**WHAT TO DO**.
Across the whole listing, copy out every line that includes the string "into".

○ ○ ○ ○ ○

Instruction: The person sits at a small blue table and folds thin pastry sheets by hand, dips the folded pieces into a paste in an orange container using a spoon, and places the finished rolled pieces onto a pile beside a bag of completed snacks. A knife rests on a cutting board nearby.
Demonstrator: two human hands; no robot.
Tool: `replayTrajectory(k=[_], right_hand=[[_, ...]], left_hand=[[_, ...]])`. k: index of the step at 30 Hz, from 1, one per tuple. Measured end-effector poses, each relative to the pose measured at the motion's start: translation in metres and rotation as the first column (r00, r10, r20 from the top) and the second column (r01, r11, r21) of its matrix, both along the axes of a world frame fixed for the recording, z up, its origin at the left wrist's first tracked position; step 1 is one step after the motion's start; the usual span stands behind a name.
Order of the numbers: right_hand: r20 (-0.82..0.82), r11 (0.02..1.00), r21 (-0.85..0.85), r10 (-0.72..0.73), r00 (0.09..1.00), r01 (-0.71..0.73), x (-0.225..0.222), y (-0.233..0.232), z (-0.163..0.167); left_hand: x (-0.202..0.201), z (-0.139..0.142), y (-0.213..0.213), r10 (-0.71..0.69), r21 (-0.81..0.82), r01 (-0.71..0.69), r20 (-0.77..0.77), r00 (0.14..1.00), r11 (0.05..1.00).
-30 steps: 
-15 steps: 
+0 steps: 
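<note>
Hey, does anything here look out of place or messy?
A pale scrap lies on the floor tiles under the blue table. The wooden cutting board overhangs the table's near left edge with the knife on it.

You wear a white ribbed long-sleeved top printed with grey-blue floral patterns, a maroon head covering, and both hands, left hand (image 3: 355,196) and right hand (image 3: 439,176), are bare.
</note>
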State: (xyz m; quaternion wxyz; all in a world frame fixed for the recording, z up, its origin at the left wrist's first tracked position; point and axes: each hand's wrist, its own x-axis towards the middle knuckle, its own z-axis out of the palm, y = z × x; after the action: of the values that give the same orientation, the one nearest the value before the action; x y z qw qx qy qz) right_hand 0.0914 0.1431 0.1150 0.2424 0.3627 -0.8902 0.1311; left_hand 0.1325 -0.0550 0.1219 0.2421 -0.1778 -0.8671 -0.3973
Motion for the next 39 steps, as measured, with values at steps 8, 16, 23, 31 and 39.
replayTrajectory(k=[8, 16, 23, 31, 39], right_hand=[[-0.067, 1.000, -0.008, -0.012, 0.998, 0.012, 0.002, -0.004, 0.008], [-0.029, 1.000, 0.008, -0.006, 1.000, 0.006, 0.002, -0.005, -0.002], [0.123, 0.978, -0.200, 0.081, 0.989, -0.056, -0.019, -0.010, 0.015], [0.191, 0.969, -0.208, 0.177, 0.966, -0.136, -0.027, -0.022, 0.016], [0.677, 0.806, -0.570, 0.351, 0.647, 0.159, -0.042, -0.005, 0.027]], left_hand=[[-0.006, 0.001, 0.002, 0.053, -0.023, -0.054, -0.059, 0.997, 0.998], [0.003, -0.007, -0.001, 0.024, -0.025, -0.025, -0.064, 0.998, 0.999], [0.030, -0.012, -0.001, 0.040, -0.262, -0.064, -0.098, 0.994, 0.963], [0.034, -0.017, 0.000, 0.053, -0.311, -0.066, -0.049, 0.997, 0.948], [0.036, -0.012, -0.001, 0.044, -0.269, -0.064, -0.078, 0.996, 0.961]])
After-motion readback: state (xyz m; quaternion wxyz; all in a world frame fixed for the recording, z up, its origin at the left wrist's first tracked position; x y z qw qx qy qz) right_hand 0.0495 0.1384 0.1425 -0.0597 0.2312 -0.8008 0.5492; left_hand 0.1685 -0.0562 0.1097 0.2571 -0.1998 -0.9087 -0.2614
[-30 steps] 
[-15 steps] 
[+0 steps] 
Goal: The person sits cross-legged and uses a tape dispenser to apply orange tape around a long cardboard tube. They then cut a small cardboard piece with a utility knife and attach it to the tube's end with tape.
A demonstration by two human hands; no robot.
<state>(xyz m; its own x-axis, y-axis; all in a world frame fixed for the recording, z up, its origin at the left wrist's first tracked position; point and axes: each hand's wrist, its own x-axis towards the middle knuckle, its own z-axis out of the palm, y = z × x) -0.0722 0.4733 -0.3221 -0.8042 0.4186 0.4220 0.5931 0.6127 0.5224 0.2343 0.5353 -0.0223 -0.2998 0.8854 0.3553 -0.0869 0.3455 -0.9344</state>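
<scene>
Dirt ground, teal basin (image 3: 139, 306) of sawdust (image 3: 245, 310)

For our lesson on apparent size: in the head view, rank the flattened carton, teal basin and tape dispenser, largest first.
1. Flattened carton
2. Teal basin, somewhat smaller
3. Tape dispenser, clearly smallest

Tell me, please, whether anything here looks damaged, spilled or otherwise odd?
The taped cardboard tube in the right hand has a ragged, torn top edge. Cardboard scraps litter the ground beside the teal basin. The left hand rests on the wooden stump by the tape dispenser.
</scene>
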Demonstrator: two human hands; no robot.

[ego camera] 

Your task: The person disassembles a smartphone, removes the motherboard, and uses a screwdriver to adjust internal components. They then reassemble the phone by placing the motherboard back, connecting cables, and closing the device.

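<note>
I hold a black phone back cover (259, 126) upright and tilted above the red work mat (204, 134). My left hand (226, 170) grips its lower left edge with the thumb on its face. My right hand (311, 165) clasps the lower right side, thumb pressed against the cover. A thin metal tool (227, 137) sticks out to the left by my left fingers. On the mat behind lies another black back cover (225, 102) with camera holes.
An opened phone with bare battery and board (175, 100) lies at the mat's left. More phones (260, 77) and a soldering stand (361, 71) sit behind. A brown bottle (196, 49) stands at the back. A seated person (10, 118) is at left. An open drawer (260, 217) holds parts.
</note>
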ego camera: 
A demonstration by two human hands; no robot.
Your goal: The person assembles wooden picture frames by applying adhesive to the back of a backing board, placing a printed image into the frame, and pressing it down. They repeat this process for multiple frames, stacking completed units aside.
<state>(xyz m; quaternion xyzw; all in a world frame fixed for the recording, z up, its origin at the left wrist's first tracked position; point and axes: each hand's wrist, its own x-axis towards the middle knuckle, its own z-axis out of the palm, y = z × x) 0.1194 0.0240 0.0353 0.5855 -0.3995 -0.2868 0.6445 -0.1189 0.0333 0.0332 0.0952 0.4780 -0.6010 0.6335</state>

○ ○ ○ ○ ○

**REPLY TO THE EXERCISE**.
Instruction: The person sits at a small blue table and folds thin pastry sheets by hand, dips the folded pieces into a paste in an orange container using a spoon, and places the finished rolled pieces onto a pile beside a bag of completed snacks. A knife rests on a cutting board nearby.
Your goal: The person assembles wooden picture frames by applying adhesive to the back of a backing board, placing a printed image into the frame, and pressing it down. They repeat this process for multiple frames, stacking completed units aside.

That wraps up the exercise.